**GOAL OF THE EXERCISE**
Return the full listing, character for character.

**THE INPUT**
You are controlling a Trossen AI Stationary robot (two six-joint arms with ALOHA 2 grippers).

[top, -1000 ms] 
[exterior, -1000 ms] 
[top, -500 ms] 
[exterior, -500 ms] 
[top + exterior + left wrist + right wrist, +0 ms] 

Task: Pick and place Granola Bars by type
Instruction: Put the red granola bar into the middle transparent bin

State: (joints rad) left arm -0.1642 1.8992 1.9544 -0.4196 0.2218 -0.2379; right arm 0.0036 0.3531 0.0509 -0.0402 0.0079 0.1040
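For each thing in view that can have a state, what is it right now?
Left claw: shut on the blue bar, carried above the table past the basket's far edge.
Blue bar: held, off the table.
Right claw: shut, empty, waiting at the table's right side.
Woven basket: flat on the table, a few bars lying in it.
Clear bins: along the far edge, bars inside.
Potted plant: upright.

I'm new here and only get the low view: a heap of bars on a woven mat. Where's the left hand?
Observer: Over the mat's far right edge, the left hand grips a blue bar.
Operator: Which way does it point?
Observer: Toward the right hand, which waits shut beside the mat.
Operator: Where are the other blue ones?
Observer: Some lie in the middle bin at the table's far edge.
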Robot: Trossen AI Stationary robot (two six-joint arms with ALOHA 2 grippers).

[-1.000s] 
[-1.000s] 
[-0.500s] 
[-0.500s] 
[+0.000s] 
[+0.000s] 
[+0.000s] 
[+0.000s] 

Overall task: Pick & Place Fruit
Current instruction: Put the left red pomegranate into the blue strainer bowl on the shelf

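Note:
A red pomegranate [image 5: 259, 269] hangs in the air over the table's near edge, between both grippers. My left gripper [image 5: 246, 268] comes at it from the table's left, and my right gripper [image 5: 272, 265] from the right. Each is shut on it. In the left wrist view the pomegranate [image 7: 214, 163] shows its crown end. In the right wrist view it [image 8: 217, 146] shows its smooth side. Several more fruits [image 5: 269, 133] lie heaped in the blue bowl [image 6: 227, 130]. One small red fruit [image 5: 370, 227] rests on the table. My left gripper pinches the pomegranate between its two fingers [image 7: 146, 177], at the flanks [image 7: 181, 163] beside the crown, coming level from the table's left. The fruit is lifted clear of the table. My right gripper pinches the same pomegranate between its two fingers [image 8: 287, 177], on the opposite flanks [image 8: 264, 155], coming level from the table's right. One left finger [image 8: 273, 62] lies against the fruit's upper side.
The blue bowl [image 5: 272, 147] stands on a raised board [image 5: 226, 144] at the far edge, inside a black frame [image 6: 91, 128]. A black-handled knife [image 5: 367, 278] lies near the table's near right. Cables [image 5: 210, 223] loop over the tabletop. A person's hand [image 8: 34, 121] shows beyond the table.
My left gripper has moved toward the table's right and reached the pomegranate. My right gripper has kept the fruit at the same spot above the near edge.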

**RESULT FOR THIS EXERCISE**
You are controlling a Trossen AI Stationary robot (two six-joint arms with ALOHA 2 grippers).

[top, -1000 ms] 
[exterior, -1000 ms] 
[top, -500 ms] 
[exterior, -500 ms] 
[top + exterior + left wrist + right wrist, +0 ms] 

Task: Pick and place Granola Bars by type
Instruction: Put the red granola bar into the middle transparent bin

State: (joints rad) left arm -0.1642 1.8992 1.9544 -0.4196 0.2218 -0.2379; right arm 0.0036 0.3531 0.0509 -0.0402 0.0079 0.1040
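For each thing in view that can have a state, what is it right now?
Left claw: shut on the blue bar, carried above the table past the basket's far edge.
Blue bar: held, off the table.
Right claw: shut, empty, waiting at the table's right side.
Woven basket: flat on the table, a few bars lying in it.
Clear bins: along the far edge, bars inside.
Potted plant: upright.

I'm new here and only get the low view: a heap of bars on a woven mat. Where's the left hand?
Observer: Over the mat's far right edge, the left hand grips a blue bar.
Operator: Which way does it point?
Observer: Toward the right hand, which waits shut beside the mat.
Operator: Where are the other blue ones?
Observer: Some lie in the middle bin at the table's far edge.
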Robot: Trossen AI Stationary robot (two six-joint arms with ALOHA 2 grippers).

[-1.000s] 
[-1.000s] 
[-0.500s] 
[-0.500s] 
[+0.000s] 
[+0.000s] 
[+0.000s] 
[+0.000s] 

Overall task: Pick & Place Fruit
Current instruction: Put the left red pomegranate into the blue strainer bowl on the shelf

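Note:
A red pomegranate [image 5: 259, 269] hangs in the air over the table's near edge, between both grippers. My left gripper [image 5: 246, 268] comes at it from the table's left, and my right gripper [image 5: 272, 265] from the right. Each is shut on it. In the left wrist view the pomegranate [image 7: 214, 163] shows its crown end. In the right wrist view it [image 8: 217, 146] shows its smooth side. Several more fruits [image 5: 269, 133] lie heaped in the blue bowl [image 6: 227, 130]. One small red fruit [image 5: 370, 227] rests on the table. My left gripper pinches the pomegranate between its two fingers [image 7: 146, 177], at the flanks [image 7: 181, 163] beside the crown, coming level from the table's left. The fruit is lifted clear of the table. My right gripper pinches the same pomegranate between its two fingers [image 8: 287, 177], on the opposite flanks [image 8: 264, 155], coming level from the table's right. One left finger [image 8: 273, 62] lies against the fruit's upper side.
The blue bowl [image 5: 272, 147] stands on a raised board [image 5: 226, 144] at the far edge, inside a black frame [image 6: 91, 128]. A black-handled knife [image 5: 367, 278] lies near the table's near right. Cables [image 5: 210, 223] loop over the tabletop. A person's hand [image 8: 34, 121] shows beyond the table.
My left gripper has moved toward the table's right and reached the pomegranate. My right gripper has kept the fruit at the same spot above the near edge.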

The exercise is finished and nothing remains.